Chandra is 19 years old, well beyond its initial projected five-year lifespan. Like Hubble, it detects rotation and keeps itself still using gyroscopes. Also like Hubble, those gyroscopes feature mechanical components that can fail. But unlike Hubble, whose scientific successor should launch in 2021, there is not an x-ray telescope under construction that would match or beat Chandra’s resolution. One proposal, Lynx, hinges on the 2020 National Academy of Science’s Decadal Survey, where astronomers come together once per decade as a community and decide on the biggest priority for the future of the field. The academy will recommend one or a combination of four concept studies to be built for a launch some time in the 2030s or 2040s.
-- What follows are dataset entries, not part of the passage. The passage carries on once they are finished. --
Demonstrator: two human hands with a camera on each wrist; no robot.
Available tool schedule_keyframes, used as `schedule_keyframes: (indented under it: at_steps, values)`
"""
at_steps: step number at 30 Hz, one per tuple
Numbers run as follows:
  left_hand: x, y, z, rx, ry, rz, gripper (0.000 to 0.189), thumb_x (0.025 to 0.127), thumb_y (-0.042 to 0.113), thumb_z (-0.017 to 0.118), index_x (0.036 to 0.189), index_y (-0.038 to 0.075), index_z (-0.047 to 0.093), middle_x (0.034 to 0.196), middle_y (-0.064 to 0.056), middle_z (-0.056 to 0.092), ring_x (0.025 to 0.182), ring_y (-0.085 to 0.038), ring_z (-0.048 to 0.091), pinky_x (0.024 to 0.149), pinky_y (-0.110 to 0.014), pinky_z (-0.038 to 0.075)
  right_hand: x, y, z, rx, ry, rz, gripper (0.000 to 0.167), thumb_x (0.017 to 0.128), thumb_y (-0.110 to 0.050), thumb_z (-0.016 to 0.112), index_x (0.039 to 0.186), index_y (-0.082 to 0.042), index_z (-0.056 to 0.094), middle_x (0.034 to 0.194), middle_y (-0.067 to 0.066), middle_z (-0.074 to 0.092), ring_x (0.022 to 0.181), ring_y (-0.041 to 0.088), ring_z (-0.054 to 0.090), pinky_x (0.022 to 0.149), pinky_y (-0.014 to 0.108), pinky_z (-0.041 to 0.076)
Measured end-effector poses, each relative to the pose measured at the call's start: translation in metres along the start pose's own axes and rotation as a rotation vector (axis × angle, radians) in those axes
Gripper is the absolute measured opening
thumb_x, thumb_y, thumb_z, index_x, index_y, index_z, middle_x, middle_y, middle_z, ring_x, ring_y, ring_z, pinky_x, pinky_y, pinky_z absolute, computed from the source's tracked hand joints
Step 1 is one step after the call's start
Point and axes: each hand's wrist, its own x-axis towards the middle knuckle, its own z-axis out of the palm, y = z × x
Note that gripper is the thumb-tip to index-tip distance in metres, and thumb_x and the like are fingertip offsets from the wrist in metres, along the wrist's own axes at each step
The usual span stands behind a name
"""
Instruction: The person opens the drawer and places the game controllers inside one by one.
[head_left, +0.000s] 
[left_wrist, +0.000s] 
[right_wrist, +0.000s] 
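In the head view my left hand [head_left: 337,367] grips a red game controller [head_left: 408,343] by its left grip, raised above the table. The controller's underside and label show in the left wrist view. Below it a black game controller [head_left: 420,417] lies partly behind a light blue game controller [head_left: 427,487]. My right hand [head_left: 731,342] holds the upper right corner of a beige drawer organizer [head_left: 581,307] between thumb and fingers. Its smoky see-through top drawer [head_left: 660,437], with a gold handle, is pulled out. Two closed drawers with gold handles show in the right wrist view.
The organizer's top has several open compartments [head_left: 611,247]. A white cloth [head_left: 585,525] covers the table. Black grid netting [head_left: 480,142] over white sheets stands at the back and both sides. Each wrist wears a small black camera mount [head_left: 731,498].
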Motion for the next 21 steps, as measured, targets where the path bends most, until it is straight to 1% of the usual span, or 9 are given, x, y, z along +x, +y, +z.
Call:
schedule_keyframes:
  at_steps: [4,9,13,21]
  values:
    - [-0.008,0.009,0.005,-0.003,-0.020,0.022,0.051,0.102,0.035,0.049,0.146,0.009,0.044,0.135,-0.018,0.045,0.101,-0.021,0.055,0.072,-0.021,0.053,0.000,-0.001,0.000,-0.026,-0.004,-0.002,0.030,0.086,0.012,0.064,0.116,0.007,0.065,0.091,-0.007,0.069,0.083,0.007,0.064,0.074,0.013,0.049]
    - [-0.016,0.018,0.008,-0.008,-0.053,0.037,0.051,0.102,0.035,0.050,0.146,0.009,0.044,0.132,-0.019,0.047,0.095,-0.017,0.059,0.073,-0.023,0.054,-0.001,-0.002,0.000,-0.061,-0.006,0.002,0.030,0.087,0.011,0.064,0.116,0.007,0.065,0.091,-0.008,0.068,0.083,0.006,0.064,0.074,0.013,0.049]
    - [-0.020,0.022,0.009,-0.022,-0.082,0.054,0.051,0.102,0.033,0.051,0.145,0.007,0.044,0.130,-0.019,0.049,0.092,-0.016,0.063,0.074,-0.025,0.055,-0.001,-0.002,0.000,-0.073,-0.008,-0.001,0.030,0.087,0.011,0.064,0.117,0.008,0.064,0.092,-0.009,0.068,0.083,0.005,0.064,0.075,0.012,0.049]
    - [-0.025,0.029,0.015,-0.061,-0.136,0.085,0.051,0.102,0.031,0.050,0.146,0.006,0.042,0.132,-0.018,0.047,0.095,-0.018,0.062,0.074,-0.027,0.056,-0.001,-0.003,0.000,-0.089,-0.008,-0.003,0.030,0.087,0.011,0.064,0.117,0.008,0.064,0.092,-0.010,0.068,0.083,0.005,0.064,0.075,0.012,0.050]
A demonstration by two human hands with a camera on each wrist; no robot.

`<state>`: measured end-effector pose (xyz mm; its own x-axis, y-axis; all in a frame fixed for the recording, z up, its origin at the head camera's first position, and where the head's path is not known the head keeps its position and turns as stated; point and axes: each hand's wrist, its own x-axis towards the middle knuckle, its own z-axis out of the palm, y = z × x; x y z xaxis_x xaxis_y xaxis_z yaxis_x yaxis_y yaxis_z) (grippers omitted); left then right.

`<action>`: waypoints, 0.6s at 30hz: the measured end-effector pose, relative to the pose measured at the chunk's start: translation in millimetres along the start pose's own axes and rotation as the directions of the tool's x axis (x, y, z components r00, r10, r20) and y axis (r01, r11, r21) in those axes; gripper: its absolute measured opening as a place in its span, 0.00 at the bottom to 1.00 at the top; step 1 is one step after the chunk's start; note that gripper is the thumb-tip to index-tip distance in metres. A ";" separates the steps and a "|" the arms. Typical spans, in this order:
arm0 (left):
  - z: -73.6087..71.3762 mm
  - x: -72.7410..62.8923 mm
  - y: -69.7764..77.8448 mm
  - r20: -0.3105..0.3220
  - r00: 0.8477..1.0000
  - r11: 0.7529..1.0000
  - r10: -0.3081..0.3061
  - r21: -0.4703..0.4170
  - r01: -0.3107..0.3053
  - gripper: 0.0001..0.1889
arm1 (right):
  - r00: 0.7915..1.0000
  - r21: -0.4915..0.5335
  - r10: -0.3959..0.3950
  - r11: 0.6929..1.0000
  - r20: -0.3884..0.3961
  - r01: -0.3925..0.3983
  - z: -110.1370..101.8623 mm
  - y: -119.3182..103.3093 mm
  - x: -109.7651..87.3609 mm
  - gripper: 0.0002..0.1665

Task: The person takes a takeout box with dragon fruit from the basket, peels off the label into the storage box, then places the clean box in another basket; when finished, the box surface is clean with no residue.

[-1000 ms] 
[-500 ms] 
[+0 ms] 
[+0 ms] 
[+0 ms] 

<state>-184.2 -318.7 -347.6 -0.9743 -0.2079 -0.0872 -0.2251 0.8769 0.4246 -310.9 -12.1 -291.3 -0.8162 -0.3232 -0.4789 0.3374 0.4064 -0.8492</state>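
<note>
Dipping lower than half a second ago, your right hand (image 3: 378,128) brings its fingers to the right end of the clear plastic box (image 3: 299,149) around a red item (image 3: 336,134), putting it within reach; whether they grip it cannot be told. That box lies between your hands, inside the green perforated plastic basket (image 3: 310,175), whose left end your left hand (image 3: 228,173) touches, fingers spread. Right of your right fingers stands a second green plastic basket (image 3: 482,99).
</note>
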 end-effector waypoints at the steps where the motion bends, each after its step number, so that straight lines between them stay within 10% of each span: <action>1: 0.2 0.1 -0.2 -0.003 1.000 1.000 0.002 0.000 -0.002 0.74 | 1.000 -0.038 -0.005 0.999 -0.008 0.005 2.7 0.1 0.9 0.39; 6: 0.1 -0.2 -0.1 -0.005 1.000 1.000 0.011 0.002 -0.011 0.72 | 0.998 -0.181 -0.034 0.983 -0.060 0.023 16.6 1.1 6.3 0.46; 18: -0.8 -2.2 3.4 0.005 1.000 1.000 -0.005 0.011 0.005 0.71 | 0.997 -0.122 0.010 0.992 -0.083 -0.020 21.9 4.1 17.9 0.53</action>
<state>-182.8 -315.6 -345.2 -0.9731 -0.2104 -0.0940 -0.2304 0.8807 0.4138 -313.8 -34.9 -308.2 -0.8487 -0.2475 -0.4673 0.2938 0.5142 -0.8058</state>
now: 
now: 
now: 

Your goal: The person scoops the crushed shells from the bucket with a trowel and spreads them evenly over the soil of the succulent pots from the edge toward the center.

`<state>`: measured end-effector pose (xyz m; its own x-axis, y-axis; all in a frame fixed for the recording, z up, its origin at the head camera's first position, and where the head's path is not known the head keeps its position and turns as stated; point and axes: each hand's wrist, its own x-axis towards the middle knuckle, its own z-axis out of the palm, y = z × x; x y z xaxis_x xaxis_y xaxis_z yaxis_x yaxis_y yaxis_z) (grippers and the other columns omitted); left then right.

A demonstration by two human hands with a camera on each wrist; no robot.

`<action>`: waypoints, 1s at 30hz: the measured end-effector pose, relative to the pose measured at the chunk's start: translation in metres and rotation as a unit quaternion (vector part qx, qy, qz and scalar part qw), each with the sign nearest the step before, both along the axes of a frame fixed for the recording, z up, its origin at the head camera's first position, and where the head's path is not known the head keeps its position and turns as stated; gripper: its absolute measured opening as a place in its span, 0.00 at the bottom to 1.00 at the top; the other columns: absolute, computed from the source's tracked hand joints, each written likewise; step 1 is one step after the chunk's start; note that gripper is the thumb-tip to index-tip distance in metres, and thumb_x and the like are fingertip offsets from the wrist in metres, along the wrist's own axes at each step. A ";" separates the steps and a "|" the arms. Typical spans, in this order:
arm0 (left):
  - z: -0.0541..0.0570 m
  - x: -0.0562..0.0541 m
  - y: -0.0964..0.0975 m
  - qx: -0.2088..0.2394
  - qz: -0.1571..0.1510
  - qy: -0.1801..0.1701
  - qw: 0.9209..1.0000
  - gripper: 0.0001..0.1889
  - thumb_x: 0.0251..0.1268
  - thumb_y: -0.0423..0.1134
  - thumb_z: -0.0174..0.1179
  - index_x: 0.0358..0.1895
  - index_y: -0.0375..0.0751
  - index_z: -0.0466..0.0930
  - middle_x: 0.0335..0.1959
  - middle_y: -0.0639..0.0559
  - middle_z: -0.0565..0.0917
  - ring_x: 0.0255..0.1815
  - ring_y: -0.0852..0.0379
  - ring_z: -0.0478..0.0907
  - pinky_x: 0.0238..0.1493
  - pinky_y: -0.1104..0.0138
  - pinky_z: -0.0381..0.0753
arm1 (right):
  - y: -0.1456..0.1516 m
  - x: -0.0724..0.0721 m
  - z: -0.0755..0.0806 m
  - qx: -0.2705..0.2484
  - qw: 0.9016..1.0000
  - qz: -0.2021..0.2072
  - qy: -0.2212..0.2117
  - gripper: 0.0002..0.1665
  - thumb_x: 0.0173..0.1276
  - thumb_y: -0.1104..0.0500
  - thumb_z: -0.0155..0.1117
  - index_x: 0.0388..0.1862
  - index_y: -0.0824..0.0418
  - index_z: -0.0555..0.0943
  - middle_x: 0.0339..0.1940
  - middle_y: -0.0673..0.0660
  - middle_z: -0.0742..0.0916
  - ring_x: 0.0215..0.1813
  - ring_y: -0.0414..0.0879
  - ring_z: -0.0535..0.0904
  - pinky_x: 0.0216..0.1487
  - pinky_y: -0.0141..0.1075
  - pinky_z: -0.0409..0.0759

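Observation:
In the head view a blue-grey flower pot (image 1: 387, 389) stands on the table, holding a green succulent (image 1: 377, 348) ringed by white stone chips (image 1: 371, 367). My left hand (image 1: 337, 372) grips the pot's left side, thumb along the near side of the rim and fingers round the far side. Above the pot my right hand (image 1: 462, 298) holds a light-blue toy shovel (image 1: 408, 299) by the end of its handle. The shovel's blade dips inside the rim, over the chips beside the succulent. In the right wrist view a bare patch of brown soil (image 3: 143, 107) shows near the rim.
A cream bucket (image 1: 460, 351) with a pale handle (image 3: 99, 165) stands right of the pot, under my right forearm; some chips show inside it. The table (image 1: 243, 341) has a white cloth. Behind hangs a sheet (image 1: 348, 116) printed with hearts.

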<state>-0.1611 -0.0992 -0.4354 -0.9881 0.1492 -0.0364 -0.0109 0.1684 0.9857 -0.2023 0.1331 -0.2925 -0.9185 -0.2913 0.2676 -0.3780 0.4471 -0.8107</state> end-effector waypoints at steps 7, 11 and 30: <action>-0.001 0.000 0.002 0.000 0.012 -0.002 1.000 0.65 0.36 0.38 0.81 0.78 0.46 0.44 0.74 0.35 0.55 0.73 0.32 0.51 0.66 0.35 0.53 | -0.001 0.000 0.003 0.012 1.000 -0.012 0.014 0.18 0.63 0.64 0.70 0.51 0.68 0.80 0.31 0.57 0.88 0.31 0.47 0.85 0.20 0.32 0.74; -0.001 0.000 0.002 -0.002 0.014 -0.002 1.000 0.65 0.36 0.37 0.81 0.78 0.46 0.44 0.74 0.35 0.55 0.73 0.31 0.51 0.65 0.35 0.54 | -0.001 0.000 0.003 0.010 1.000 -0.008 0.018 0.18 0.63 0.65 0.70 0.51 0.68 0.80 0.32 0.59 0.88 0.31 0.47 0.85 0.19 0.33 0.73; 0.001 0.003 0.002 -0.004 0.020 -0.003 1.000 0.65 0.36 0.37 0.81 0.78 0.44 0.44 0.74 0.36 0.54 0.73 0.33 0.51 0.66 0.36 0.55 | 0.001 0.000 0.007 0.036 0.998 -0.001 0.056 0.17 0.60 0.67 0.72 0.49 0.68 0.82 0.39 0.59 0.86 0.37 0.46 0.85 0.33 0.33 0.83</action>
Hubble, meanwhile, is not yet back online after its own gyroscope problems last weekend. Scientists attempted to bring a backup gyroscope online after an older one failed, but the backup wasn’t operating properly. A board is currently addressing the problem and proposing solutions, according to a NASA release. If they can get the gyro working once again, the telescope will continue normal operations. Otherwise, astronomers will operate Hubble with fewer gyroscopes—a strategy that will extend its lifespan but slightly limit where the telescope can point.

Chandra’s fix once again shows the incredible resiliency of these telescopes—but also illustrates that it’s time to launch some new ones.